Re: [DISCUSS] PIP-310: Support custom publish rate limiters

Girish Sharma Fri, 03 Nov 2023 11:48:10 -0700

Hello Lari, replies inline.


On Fri, Nov 3, 2023 at 11:13 PM Lari Hotari <lhot...@apache.org> wrote:

> Hi Girish,
>
> Thanks for the questions. I'll reply to them
>
> > does this sharing of the same tcp/ip connection happen across partitions
> as
> > well (assuming both the partitions of the topic are on the same broker)?
> > i.e. producer 127.0.0.1 for partition
> > `persistent://tenant/ns/topic0-partition0` and producer 127.0.0.1 for
> > partition `persistent://tenant/ns/topic0-partition1` share the same
> tcp/ip
> > connection assuming both are on broker-0 ?
>
> The Pulsar Java client would be sharing the same TCP/IP connection to a
> single broker when using the default setting of connectionsPerBroker = 1.
> It could be using a different connection if connectionsPerBroker > 1.
>
> Thanks for clarifying this.

Could you please elaborate more on these details?
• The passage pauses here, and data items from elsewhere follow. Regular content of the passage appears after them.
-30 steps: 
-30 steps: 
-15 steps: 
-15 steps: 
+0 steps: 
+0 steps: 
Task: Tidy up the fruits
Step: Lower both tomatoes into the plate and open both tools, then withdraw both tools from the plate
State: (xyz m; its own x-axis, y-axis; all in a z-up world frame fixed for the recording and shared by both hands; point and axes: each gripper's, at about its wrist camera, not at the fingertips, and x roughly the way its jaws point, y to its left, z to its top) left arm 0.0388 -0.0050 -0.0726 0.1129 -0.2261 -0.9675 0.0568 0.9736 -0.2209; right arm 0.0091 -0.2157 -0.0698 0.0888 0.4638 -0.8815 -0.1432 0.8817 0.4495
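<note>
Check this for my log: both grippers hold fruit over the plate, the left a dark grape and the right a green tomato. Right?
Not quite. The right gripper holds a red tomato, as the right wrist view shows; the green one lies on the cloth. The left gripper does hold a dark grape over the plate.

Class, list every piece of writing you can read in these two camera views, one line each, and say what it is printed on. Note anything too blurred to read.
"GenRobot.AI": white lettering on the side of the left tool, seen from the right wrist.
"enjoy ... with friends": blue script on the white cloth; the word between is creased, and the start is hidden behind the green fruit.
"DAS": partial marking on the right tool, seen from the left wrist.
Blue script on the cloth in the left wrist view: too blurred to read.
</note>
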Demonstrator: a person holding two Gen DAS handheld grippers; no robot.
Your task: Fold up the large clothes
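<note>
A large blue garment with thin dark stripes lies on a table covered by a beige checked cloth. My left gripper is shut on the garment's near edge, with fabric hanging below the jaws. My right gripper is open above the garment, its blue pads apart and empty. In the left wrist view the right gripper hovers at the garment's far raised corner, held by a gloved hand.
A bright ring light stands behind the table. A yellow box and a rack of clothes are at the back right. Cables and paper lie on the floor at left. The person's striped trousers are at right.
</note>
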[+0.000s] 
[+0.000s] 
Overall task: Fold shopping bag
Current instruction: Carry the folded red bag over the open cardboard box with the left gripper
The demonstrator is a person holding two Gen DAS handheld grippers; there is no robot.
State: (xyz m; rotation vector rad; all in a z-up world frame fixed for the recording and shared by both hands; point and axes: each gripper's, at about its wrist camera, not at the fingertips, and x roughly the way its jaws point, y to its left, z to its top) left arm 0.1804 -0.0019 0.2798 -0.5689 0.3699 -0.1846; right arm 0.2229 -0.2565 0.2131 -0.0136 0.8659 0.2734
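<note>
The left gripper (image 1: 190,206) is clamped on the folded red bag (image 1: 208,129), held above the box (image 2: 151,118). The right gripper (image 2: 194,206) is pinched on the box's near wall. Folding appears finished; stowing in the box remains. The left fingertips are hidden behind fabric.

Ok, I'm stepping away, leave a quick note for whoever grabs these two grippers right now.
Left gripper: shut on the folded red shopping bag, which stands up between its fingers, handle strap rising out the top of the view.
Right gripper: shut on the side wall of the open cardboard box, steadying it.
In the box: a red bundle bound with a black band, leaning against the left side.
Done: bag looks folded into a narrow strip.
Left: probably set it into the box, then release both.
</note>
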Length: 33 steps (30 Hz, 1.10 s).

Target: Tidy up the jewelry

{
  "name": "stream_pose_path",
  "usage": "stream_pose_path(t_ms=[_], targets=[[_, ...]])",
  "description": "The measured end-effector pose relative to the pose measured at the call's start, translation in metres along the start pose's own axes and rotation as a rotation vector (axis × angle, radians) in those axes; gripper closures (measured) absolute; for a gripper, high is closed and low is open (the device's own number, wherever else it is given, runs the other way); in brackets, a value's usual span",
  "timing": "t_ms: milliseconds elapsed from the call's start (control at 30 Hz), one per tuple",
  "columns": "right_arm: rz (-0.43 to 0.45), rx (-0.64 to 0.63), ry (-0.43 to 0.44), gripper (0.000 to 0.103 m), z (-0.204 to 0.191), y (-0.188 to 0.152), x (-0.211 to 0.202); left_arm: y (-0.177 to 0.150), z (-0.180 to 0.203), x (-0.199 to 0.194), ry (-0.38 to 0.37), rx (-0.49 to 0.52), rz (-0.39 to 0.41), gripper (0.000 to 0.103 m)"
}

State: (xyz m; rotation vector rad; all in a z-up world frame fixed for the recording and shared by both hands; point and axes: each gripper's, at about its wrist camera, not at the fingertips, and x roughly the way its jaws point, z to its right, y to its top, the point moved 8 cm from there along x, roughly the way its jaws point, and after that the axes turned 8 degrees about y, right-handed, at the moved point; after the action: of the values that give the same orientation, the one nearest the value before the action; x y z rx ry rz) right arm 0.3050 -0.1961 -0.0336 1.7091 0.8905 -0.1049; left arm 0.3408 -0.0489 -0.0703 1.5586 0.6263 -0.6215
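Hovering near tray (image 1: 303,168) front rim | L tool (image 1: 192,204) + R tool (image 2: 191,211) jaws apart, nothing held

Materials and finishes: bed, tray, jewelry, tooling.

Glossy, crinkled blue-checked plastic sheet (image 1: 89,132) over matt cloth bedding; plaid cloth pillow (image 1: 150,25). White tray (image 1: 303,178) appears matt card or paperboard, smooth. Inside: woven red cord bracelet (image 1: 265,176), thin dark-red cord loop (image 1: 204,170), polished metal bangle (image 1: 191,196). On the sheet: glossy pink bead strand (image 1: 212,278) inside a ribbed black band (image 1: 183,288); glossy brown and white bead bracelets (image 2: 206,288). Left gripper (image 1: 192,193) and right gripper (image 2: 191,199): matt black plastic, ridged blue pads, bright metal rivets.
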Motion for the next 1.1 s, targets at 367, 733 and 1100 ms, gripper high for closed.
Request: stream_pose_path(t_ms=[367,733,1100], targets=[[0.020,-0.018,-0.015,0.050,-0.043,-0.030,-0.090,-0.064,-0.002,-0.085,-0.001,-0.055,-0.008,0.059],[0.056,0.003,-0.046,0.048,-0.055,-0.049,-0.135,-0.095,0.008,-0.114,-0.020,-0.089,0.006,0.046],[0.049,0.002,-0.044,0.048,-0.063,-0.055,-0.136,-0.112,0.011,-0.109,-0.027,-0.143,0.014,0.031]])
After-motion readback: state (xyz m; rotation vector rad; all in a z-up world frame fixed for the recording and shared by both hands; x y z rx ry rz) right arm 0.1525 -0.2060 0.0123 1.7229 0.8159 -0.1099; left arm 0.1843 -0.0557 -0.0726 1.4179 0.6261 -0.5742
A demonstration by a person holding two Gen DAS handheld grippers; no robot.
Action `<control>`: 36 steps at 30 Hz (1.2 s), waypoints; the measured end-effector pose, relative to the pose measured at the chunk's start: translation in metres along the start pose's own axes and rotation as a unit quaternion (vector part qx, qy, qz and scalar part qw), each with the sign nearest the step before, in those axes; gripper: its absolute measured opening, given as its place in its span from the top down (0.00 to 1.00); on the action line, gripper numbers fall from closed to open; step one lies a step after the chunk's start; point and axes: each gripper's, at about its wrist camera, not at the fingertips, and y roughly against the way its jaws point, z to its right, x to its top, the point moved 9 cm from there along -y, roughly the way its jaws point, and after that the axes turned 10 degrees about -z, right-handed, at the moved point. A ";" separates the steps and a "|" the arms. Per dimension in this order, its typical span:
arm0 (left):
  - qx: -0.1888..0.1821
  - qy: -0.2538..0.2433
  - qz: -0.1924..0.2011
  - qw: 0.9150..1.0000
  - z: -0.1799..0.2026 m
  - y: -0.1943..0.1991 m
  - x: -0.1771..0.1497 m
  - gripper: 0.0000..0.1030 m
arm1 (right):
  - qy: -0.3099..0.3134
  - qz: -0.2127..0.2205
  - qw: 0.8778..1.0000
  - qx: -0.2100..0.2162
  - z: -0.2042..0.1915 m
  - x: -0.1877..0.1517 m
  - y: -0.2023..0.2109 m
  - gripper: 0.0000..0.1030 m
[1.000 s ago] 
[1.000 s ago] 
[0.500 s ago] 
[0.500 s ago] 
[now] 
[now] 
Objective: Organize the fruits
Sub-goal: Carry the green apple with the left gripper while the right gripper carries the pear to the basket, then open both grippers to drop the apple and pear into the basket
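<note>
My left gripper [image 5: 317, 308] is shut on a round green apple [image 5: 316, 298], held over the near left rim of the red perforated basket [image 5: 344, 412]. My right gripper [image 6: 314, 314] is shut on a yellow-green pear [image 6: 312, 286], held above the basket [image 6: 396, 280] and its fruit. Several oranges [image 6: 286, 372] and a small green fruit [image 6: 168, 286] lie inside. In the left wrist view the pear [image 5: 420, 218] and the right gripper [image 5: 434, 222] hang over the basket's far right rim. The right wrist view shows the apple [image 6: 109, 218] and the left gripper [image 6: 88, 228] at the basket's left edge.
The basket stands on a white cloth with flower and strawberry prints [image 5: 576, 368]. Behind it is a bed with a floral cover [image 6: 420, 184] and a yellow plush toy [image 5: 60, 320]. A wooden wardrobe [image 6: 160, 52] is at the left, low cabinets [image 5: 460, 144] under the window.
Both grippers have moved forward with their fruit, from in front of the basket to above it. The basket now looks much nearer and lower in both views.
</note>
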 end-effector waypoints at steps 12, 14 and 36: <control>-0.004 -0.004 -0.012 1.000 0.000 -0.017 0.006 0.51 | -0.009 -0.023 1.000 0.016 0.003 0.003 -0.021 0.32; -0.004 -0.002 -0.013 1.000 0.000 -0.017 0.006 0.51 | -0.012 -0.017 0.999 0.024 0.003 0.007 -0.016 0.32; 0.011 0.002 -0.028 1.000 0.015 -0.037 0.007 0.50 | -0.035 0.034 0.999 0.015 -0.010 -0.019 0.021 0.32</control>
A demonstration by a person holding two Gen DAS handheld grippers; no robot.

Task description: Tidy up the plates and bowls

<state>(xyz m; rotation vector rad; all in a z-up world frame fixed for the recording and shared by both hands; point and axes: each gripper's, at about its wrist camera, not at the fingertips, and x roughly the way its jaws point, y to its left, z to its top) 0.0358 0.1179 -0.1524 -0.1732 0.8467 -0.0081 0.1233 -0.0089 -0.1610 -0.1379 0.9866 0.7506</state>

Here are some questions:
> 1. What do you mean that it is too strict?
>     - Should the rate limiting allow bursting over the limit for some time?
>

That's one of the major use cases, yes.


> 2. What type of data loss are you experiencing?
>

Messages produced by the producers which eventually get timed out due to
rate limiting.


> 3. What is the root cause of the data loss?
>    - Do you mean that the system performance degrades and data loss is due
> to not being able to produce from client to the broker quickly enough and
> data loss happens because messages cannot be forwarded from the client to
> the broker?
>

No, the system performance decreases in the case of poller based rate
limiters. In the precise one, it's purely the broker pausing the netty
channel's auto read property. If the producer goes beyond the set
throughput for a longer (than timeout) duration then it starts observing
timeouts leading to the messages being timed out essentially being lost.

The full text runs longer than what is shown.